The recent debacle surrounding Novak Djokovic at the Australian Open was highly publicised, but it's not phasing the Grand Slam champion going forward.
The Serb has spoken out about his vaccination status that got him into hot water last month and prevented him from defending his men's singles title down under.
In an interview with the BBC, Djokovic admitted that he's willing to forego appearances at the likes of the French Open and Wimbledon over not having the jab.
"Yes, that is the price that I'm willing to pay," he told the BBC. "I was never against vaccination but I've always supported the freedom to choose what you put in your body."
Djokovic could have marked his 21st Grand Slam title in Australia. He ended up conceding the milestone to Rafael Nadal, who was also on twenty major wins before the tournament.
Tennis Number one, Novak Djokovic told the BBC in an exclusive interview he would rather miss out on future tennis trophies than be forced to get a Covid vaccine.
Djokovic said he should not be associated with the anti-vax movement, but supported an individual's right to choose. pic.twitter.com/b0VBae5gRW
— Apex World News (@apexworldnews) February 15, 2022
There was a lot of uncertainty surrounding his medical exemption from the vaccine, which eventually led to Djokovic being deported from the country after having his visa revoked.
"Principles of decision making on my body are more important than any title or anything else," he said. "I'm trying to be in tune with my body as much as I possibly can."
"I was never against vaccination.

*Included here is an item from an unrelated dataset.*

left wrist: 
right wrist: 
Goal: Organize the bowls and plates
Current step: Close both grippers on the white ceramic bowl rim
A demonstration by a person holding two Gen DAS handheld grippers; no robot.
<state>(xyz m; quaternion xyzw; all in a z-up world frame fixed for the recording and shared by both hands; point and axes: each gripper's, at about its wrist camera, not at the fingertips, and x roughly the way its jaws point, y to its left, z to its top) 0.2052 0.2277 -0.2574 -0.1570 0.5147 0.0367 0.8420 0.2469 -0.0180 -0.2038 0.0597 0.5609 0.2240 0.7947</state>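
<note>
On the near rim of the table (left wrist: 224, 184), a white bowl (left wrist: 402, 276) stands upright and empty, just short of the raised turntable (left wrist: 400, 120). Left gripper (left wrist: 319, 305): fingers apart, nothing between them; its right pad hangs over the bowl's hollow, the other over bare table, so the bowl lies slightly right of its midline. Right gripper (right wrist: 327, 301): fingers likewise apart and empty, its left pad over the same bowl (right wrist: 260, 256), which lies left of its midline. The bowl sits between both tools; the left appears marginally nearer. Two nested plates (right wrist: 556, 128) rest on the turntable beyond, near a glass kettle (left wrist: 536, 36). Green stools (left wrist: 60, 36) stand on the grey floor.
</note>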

I understand that globally, everyone is trying to put a big effort into handling this virus and seeing, hopefully, an end soon to this virus."
There were some eyebrows raised when Djokovic returned a positive Covid-19 test in December, which was used as part of his exemption plea in January.
However, the current world number one denies there was any wrongdoing. "I understand that people come out with different theories on how lucky I was or how convenient it is."
"I take this very seriously, I really don't like someone thinking I've misused something or in my own favour, in order to, you know, get a positive PCR test and eventually go to Australia."
Tennis World Reacts To Djokovic Interview
Former world number four Tim Henman appeared on BBC Radio 4 and spoke about Djokovic potentially missing Wimbledon, a tournament he has won six times.
The likes of France and the U.S. require athletes to be vaccinated to enter the country, but the UK currently doesn't have any guidelines that follow a vaccination requirement.
"To get into the UK at the moment, those are the guidelines the Championship will be following at this stage. At this moment in time (the rules are) going to be government-led," Henman said.
"I would reiterate it is absolutely his prerogative to have the vaccine or not," he added. "As a former player and a tennis fan, it was probably not what I wanted to hear in that interview."
"His match against Nadal was one of the best matches I've commentated on ever."
Can @DjokerNole be the greatest of all time? 🐐
Tim Henman says Novak Djokovic can be as successful as Roger Federer and Rafael Nadal: https://t.co/7iHJotISz2 pic.twitter.com/bPayx2EeVV
— Sky Sports Tennis (@SkySportsTennis) July 22, 2018
Pam Shriver, a five-time Wimbledon doubles champion, thinks education could be important for Djokovic going forward and hopes he understands the science behind the jab.
"I hope that the right trusted person, who is an expert in science and medicine, probably would have to be a Serbian, can sit him down and show him, and walk him through all of the steps," she said.
"It’s terrible for tennis, not good for him, and really, he does lead by example. The fact that he doesn’t trust it, it does lead a lot of people, in his home country and throughout the world."
Tim Henman thinks his choices could have a lasting impact on his legacy going forward. The fact it could get in the way of participation at major tournaments is a worry for him.
"By taking himself out of the chance to compete in Grand Slams he is certainly jeopardizing his chances of being the greatest male player of all time," Henman said.
"I think that speaks volumes to his courage, conviction, and belief that this is what is best for him. You would have thought that very little is going to sway his opinion."